At baseline, 809 patients had elevated eosinophil counts.

Results showed that a 4- or 8-week treatment of benralizumab lowered the annual asthma exacerbation rate over 48 weeks and improved prebronchodilator forced expiratory volume in 1 second (FEV1) compared with placebo.

In addition, asthma symptoms were improved with the 8-week dose but not with the 4-week dose vs placebo.

“These results confirm the efficacy and safety of benralizumab for patients with severe asthma and elevated eosinophils, which are uncontrolled by high-dosage ICS plus LABA, and provide support for benralizumab to be an additional option to treat this disease in this patient population,” the investigators concluded.1

The CALIMA study was a similarly conducted phase 3 trial undertaken at 303 sites in 11 countries.
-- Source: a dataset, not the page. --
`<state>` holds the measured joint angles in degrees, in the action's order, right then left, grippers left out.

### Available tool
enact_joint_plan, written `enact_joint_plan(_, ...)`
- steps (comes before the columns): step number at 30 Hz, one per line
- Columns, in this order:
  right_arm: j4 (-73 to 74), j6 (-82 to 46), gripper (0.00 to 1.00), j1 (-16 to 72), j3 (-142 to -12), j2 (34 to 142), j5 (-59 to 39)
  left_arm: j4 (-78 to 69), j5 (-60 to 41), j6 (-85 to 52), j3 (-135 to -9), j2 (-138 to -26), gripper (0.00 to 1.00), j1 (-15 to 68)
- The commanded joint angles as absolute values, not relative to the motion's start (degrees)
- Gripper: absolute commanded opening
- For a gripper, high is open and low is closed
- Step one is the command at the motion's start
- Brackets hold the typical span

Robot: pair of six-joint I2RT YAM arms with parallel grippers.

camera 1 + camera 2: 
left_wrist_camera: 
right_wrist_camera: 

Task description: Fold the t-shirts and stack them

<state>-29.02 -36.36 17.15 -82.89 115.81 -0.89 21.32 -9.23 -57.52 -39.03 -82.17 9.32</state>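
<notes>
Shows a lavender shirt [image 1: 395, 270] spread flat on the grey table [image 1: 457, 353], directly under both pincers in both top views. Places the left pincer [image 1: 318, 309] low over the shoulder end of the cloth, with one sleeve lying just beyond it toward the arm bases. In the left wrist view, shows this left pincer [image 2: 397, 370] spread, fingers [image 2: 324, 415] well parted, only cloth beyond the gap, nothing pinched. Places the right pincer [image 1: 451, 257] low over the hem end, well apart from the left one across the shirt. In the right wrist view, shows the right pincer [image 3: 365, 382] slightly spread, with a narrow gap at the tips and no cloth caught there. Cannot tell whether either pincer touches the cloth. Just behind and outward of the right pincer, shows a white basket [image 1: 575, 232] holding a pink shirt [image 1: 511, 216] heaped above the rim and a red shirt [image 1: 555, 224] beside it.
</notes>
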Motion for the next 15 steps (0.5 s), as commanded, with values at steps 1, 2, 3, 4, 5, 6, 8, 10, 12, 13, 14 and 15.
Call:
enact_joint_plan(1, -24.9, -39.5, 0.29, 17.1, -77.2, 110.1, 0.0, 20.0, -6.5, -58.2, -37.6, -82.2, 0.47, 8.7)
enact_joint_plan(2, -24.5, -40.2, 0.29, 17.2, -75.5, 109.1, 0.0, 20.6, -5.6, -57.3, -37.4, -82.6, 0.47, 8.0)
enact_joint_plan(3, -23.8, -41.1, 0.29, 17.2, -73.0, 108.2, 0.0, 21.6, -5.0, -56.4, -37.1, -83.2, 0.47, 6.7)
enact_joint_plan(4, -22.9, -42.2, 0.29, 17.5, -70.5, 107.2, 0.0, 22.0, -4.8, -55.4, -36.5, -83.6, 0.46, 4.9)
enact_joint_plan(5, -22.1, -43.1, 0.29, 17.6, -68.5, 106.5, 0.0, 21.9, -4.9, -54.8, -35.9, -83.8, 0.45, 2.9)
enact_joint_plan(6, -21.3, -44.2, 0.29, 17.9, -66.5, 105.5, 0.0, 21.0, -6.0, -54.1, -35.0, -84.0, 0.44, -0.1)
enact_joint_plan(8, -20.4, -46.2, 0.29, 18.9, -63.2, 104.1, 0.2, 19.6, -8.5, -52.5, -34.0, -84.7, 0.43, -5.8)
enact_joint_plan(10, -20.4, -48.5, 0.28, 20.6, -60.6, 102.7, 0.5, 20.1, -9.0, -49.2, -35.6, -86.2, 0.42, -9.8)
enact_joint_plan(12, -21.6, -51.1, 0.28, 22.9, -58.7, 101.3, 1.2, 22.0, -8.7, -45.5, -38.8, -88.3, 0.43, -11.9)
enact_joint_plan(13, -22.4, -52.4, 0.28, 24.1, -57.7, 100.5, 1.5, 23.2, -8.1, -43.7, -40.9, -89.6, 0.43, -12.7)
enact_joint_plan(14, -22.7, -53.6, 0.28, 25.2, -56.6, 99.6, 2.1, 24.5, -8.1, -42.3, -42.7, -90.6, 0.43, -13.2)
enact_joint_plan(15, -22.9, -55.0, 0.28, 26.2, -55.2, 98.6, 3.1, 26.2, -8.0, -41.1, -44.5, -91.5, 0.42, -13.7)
The investigators recruited patients aged 12 to 75 years who had severe asthma uncontrolled by medium- to high-dosage ICS plus LABA and a history of 2 or more exacerbations in the previous year.

Of the 1306 patients included in the study, 425 patients were randomly assigned to receive benralizumab 30 mg every 4 weeks, 441 patients to benralizumab 30 mg every 8 weeks (first 3 doses 4 weeks apart), and 440 patients to placebo (all subcutaneous injection).

The investigators found that both benralizumab treatments significantly reduced annual exacerbation rates and improved prebronchodilator FEV1 compared with placebo. The 8-week treatment also improved patients’ total asthma symptom score.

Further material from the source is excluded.